▶ **What to do**: All lines from the one containing "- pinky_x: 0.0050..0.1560" down to the one containing "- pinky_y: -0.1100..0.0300", both ends included, are to be given again exactly; omit the rest of the listing below.

▶ **Dataset records**:
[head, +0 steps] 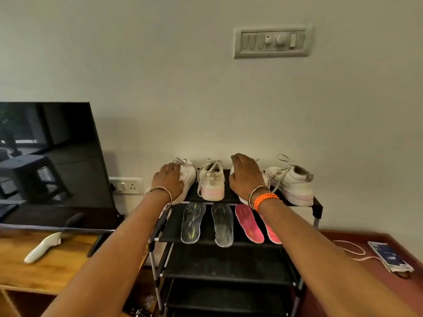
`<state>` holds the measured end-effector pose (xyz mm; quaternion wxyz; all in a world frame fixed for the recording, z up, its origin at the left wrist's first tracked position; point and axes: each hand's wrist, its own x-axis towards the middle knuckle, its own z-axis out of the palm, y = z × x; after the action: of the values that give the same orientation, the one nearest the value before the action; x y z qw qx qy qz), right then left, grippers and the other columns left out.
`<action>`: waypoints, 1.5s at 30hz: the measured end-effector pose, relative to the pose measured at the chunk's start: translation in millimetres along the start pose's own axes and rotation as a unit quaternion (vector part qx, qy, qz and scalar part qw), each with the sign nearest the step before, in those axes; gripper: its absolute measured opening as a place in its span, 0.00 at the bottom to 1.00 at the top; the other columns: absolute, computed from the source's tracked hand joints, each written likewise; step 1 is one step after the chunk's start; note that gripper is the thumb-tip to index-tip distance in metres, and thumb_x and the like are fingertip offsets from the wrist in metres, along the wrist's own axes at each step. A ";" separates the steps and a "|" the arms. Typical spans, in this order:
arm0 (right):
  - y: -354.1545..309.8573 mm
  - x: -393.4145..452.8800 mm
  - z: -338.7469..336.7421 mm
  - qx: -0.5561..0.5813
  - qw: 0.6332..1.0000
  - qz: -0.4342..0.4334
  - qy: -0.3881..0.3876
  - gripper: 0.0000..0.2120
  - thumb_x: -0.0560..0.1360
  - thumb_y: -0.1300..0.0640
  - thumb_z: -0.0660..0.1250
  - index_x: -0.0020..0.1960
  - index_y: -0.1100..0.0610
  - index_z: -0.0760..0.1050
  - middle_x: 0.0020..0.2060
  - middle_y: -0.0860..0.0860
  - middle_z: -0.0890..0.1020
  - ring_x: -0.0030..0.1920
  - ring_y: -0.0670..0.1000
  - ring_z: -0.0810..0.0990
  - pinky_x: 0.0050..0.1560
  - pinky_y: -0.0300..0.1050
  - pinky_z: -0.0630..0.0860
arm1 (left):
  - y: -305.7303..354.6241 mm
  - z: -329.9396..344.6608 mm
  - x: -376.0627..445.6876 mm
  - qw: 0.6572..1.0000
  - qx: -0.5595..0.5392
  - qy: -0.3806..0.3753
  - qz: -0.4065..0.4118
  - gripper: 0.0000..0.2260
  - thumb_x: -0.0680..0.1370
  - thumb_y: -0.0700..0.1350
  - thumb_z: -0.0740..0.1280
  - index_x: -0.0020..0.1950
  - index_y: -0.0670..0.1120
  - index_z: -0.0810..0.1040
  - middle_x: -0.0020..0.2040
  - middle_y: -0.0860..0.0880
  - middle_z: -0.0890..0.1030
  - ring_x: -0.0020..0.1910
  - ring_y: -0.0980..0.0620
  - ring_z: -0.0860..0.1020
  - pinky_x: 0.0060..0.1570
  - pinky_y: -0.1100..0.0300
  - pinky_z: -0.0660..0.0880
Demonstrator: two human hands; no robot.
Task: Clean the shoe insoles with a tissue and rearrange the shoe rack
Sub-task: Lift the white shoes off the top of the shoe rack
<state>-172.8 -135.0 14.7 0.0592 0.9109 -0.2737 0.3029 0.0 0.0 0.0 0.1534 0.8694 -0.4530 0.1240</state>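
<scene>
A black shoe rack [318, 208] stands against the wall with several white sneakers on its top shelf. My left hand [169, 180] grips the leftmost sneaker [188, 173] from above. My right hand [246, 176] grips the third sneaker [265, 179], which it mostly hides. Between my hands stands a second sneaker [211, 180], and a fourth [294, 183] sits at the right end. On the shelf below lie two clear insoles [193, 223] [222, 224] and two pink insoles [249, 223] [272, 232]. No tissue is in view.
A dark TV screen [50, 156] stands on a wooden cabinet [45, 268] at left, with a white remote [42, 247] lying on it. At right, a phone [389, 256] with a cable lies on a red-brown surface. The lower rack shelves hold nothing visible.
</scene>
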 end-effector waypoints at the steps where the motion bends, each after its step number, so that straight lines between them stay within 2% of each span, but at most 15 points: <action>1: -2.1 -4.2 5.0 -0.016 1.000 0.003 -0.012 0.21 0.72 0.61 0.60 0.65 0.61 0.67 0.63 0.57 0.71 0.64 0.56 0.68 0.66 0.47 0.62 | -2.7 2.6 -4.4 1.000 0.010 -0.009 -0.021 0.24 0.77 0.45 0.63 0.72 0.43 0.61 0.71 0.44 0.65 0.70 0.44 0.62 0.65 0.50 0.66; 4: -5.7 -11.4 20.6 -0.042 0.999 0.012 -0.030 0.24 0.73 0.60 0.60 0.68 0.60 0.64 0.66 0.56 0.68 0.68 0.56 0.64 0.70 0.49 0.57 | -12.7 12.7 -12.5 1.000 -0.002 0.006 -0.026 0.28 0.77 0.42 0.64 0.74 0.41 0.56 0.71 0.43 0.63 0.71 0.44 0.59 0.68 0.52 0.64; 7: -5.2 -8.9 30.9 -0.026 0.998 0.021 -0.044 0.26 0.74 0.60 0.60 0.70 0.60 0.61 0.68 0.56 0.67 0.69 0.56 0.63 0.70 0.48 0.57 | -11.1 9.1 -8.4 1.000 -0.021 0.000 -0.022 0.24 0.77 0.38 0.63 0.71 0.40 0.61 0.68 0.40 0.68 0.68 0.42 0.65 0.66 0.54 0.63; 10: -16.2 0.1 41.4 -0.005 0.997 -0.041 -0.069 0.26 0.75 0.61 0.60 0.72 0.60 0.59 0.69 0.57 0.66 0.70 0.56 0.63 0.70 0.47 0.57 | -5.7 0.2 -4.1 0.999 -0.024 -0.007 -0.048 0.20 0.76 0.37 0.63 0.68 0.42 0.68 0.64 0.41 0.73 0.62 0.41 0.72 0.58 0.53 0.69; 12: -24.0 13.1 44.7 -0.007 0.993 -0.066 -0.103 0.23 0.76 0.58 0.60 0.70 0.59 0.63 0.67 0.56 0.69 0.67 0.56 0.67 0.67 0.48 0.60 | -3.9 -1.4 -4.3 0.998 -0.018 -0.008 -0.061 0.20 0.75 0.36 0.63 0.67 0.43 0.70 0.62 0.42 0.75 0.60 0.41 0.74 0.55 0.53 0.71; 15: -27.8 38.4 45.4 0.013 0.983 -0.031 -0.180 0.18 0.76 0.55 0.61 0.65 0.58 0.69 0.63 0.57 0.73 0.62 0.58 0.72 0.59 0.49 0.69 | -5.3 -1.0 1.0 0.997 -0.008 -0.001 -0.075 0.18 0.75 0.37 0.63 0.65 0.45 0.71 0.60 0.42 0.77 0.58 0.41 0.75 0.54 0.52 0.72; 18: -28.5 50.3 54.9 0.038 0.974 -0.018 -0.222 0.17 0.75 0.55 0.63 0.62 0.57 0.70 0.62 0.58 0.74 0.61 0.58 0.73 0.57 0.48 0.71 | -6.8 1.8 7.3 0.996 0.013 0.003 -0.086 0.17 0.76 0.38 0.64 0.64 0.45 0.71 0.58 0.42 0.78 0.57 0.41 0.76 0.52 0.52 0.72; 23: -28.8 48.7 65.5 0.024 0.976 -0.012 -0.217 0.20 0.76 0.54 0.62 0.67 0.56 0.65 0.67 0.55 0.69 0.68 0.56 0.65 0.61 0.52 0.69 | -14.1 13.8 14.3 0.995 0.011 0.036 -0.091 0.13 0.77 0.38 0.62 0.61 0.45 0.73 0.55 0.42 0.79 0.54 0.41 0.77 0.49 0.53 0.72; 27: -32.2 48.0 61.5 0.025 0.977 -0.002 -0.210 0.22 0.76 0.55 0.62 0.68 0.57 0.63 0.69 0.56 0.67 0.69 0.56 0.65 0.61 0.52 0.69 | -14.7 14.8 17.5 0.995 0.042 0.046 -0.076 0.13 0.78 0.39 0.61 0.62 0.48 0.73 0.55 0.43 0.79 0.54 0.43 0.78 0.46 0.55 0.72; 30: -35.7 44.0 62.0 0.026 0.978 0.014 -0.206 0.23 0.75 0.55 0.64 0.68 0.58 0.64 0.69 0.56 0.66 0.69 0.56 0.64 0.62 0.53 0.69 | -15.8 13.7 17.8 0.995 0.075 0.044 -0.056 0.13 0.79 0.40 0.60 0.62 0.49 0.73 0.55 0.45 0.79 0.55 0.44 0.78 0.49 0.55 0.71; 32: -35.6 43.0 62.0 0.028 0.978 0.021 -0.204 0.22 0.75 0.54 0.65 0.67 0.58 0.64 0.68 0.55 0.67 0.69 0.55 0.64 0.60 0.53 0.69 | -17.0 12.8 15.8 0.995 0.090 0.032 -0.033 0.14 0.78 0.40 0.60 0.63 0.49 0.72 0.55 0.45 0.79 0.55 0.44 0.77 0.52 0.55 0.70; 36: -34.1 45.3 64.3 0.024 0.978 0.012 -0.207 0.21 0.75 0.54 0.65 0.65 0.58 0.66 0.64 0.56 0.72 0.66 0.56 0.68 0.57 0.50 0.70 | -23.3 14.2 19.3 0.999 0.028 -0.021 -0.021 0.16 0.77 0.39 0.60 0.66 0.46 0.71 0.57 0.41 0.77 0.56 0.41 0.76 0.52 0.53 0.71; 38: -34.1 43.3 61.6 -0.010 0.983 -0.007 -0.181 0.19 0.74 0.53 0.65 0.63 0.56 0.68 0.62 0.54 0.74 0.65 0.56 0.69 0.60 0.51 0.66 | -21.8 10.3 18.3 0.999 0.010 -0.031 -0.021 0.16 0.77 0.39 0.60 0.65 0.46 0.71 0.58 0.40 0.77 0.57 0.40 0.75 0.53 0.53 0.71; 41: -43.0 35.7 43.2 -0.039 0.992 -0.033 -0.118 0.16 0.72 0.52 0.63 0.59 0.52 0.70 0.57 0.50 0.78 0.63 0.53 0.70 0.65 0.56 0.55 | -7.7 -6.3 3.4 1.000 0.017 0.008 -0.007 0.13 0.77 0.40 0.61 0.62 0.46 0.73 0.56 0.40 0.78 0.56 0.39 0.75 0.55 0.53 0.68; 45: -62.7 23.0 -12.7 0.011 0.995 -0.055 -0.083 0.13 0.72 0.51 0.63 0.55 0.51 0.72 0.52 0.49 0.77 0.60 0.53 0.71 0.62 0.55 0.56 | 7.2 -51.8 -26.6 0.998 -0.060 0.036 -0.001 0.14 0.76 0.42 0.63 0.61 0.46 0.74 0.57 0.40 0.79 0.56 0.39 0.75 0.52 0.51 0.71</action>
<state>-130.6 -89.3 42.1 0.0423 0.9472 -0.2241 0.2254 -24.8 35.6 39.4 0.2217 0.8542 -0.4524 0.1280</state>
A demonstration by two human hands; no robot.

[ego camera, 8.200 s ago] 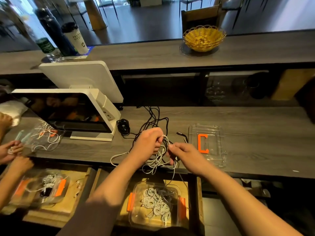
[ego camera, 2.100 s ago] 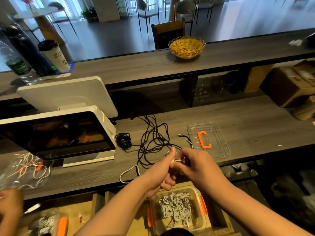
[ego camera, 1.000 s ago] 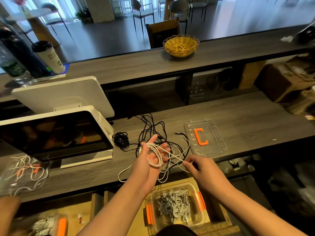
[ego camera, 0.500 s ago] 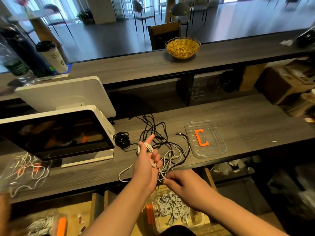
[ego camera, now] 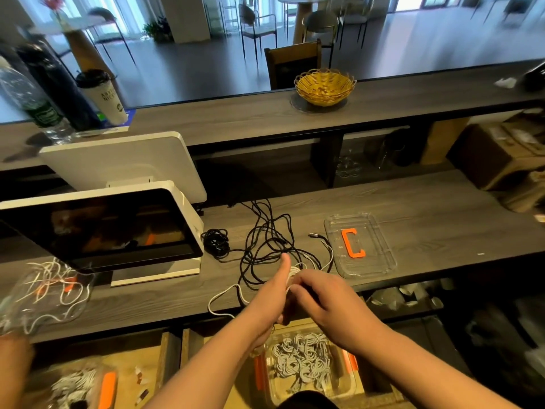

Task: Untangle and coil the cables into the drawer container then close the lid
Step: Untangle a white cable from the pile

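Near the surface's front edge, our left hand (ego camera: 272, 293) holds white cable (ego camera: 293, 271) loops as a spool; right hand (ego camera: 321, 296) fingers pinch the strand, winding above the open container (ego camera: 351, 388).

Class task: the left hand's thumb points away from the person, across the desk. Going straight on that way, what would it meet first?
Probably the tangle of black cables lying just beyond the left hand, though depth is hard to judge from a single view. The clear lid sits off to the right of that line.
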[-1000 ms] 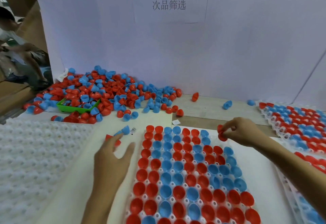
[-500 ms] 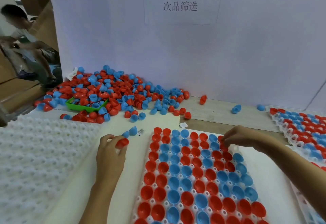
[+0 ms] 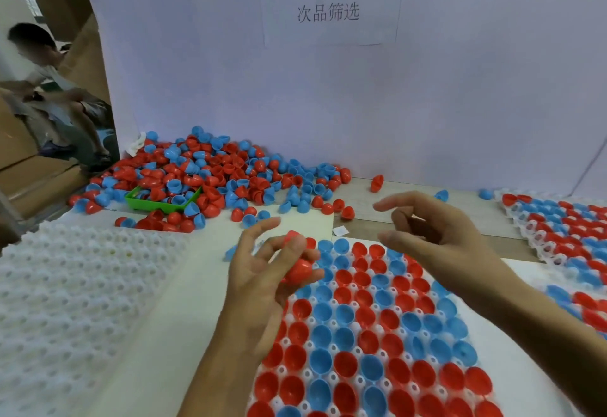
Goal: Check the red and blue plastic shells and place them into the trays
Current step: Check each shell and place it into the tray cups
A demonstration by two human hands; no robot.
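The left hand (image 3: 262, 272) pinches a red shell (image 3: 297, 270) between thumb and fingers, held above the near-left corner of the filled tray (image 3: 371, 324). The right hand (image 3: 437, 236) hangs over the tray's far edge, fingers loosely spread and holding nothing. Red and blue shells sit in the tray's cups in rows. Left of the tray lies an empty white tray (image 3: 75, 301); beyond it on the worktop (image 3: 410, 206) is a loose pile of shells (image 3: 210, 173) around a green bin (image 3: 164, 199). Right of the tray sits another filled tray (image 3: 565, 222).
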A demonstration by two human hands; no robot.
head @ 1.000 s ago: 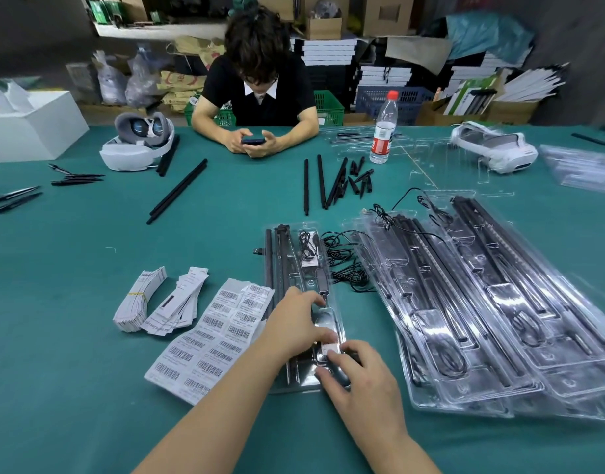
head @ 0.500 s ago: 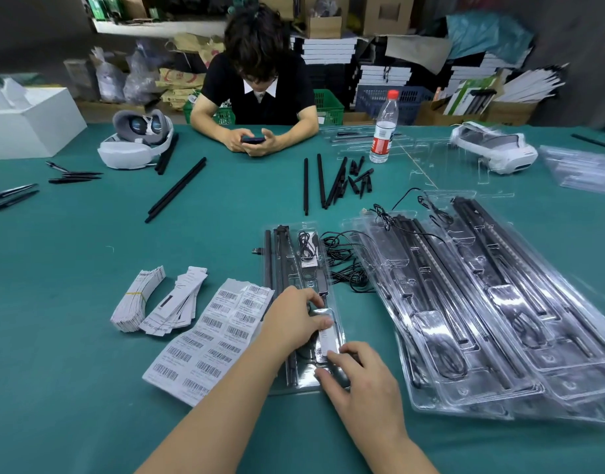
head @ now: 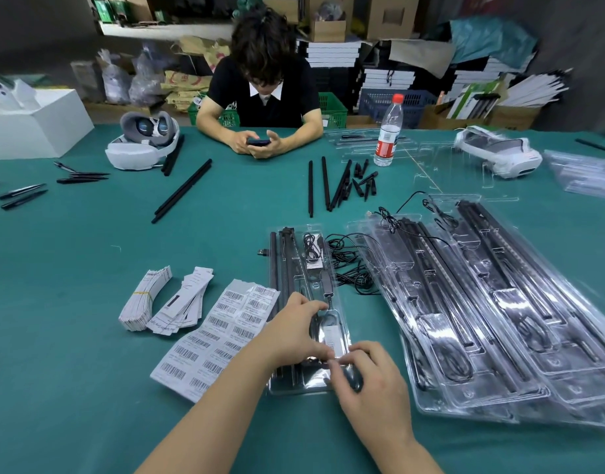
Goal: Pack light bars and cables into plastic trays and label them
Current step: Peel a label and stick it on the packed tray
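In the head view, a clear plastic tray (head: 303, 302) is lying in the lower centre of the frame on the green table (head: 72, 275), its long axis running from the near edge straight up the picture toward the seated person (head: 263, 94) at the top centre. Black light bars (head: 283, 265) are lying lengthwise along the tray's left side, parallel to that axis, and a coiled cable (head: 312, 249) is sitting in a pocket at its far end. The left hand (head: 292, 331) is resting on the tray's middle with fingers curled down over it, fingertips touching the plastic near a white label (head: 332, 338). The right hand (head: 369, 378) is lying over the tray's near right corner, thumb and forefinger drawn together and pinching at the lower edge of that label. Just left of the tray, touching or slightly under its left edge, a sheet of barcode labels (head: 222, 333) is lying tilted, and further left two bundles of paper tags (head: 167, 299) are fanning out. To the right, a loose tangle of black cable (head: 349, 265) is sitting between the tray and a stack of filled trays (head: 482, 302), which is slanting from upper left to lower right and filling the right side of the frame. Bare green cloth is showing at the lower left and along the bottom edge. Higher up, loose black bars (head: 332, 183) and a water bottle (head: 388, 131) are lying well apart from the hands.
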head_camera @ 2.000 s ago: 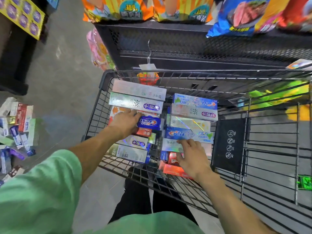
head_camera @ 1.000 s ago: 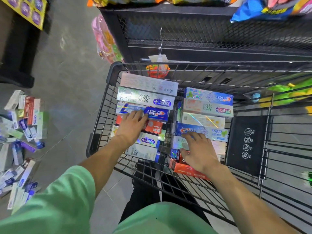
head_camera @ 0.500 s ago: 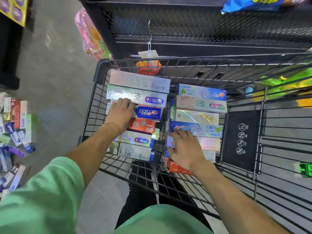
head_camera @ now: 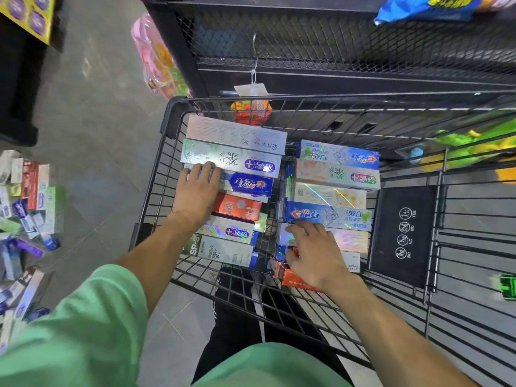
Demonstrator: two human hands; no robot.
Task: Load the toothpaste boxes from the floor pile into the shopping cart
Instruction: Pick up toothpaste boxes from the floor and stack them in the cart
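Observation:
Two columns of toothpaste boxes lie flat in the black wire shopping cart point(head_camera: 156, 174). My left hand point(head_camera: 196, 191) rests palm down on the left column, fingers spread over the left end of a blue Crest box point(head_camera: 250, 184). My right hand point(head_camera: 312, 254) lies on the right column, fingertips just below a long blue Crest box point(head_camera: 326, 216), covering a pale holographic box point(head_camera: 349, 240). Neither hand grips a box. The floor pile of toothpaste boxes point(head_camera: 25, 219) sits far left.
A black mesh shelf unit point(head_camera: 335, 43) stands right behind the cart, with a hanging orange packet point(head_camera: 250, 110). Snack bags point(head_camera: 435, 7) lie on the shelf top. The cart's folded child-seat flap point(head_camera: 405, 233) is to the right of the boxes. Grey tiled floor point(head_camera: 92, 121) separates cart and pile.
My left hand slid up the left column from the orange box to the blue Crest box. My right hand stayed on the lower right column. The view shifted slightly.

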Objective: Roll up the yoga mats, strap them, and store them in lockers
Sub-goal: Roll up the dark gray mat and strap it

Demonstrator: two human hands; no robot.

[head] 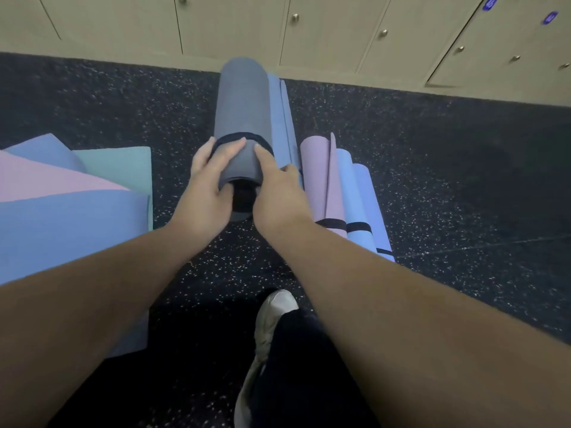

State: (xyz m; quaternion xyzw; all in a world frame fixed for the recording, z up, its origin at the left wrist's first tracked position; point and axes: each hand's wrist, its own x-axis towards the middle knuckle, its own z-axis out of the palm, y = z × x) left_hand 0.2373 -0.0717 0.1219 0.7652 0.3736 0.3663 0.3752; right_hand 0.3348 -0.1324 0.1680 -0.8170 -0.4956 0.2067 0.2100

▶ **Finished task**:
  - pinky_x: 0.0050..0.1560
  - pinky_y: -0.0300..0.1050
  - pinky_z: -0.0630..0.0860
arm1 (left):
  - y: -305.7303..354.6241 mm
  - z: -329.9396..344.6608 mm
  - x: -376.0627..445.6876 mm
  - qw: 0.6572..1.0000
  - qx: -0.5595..0.5392
  - qy: -0.3806..0.3753
  - qz: -0.4065..0.4118
  - gripper: 0.0000..0.2260
  - thumb_x: -0.0680..0.1370
  - thumb_y: -0.0700..0.1350
  - thumb_z: -0.0740..0.1280
  - index_x: -0.0020..0.1950
  - index_y: -0.0670..0.1120
  - index_z: -0.0810..0.1040
  - middle_x: -0.0020..0.2040
  - middle_y: -0.0860..0.0880
  - middle_z: -0.0890..0.1030
  - ring_x: -0.0020..0.1910
  - ring_y: -0.0980..0.0620
  - ring_z: -0.0860..0.1020
  - pinky_x: 0.0060..0.1570
  - pinky_y: -0.1100..0.0300

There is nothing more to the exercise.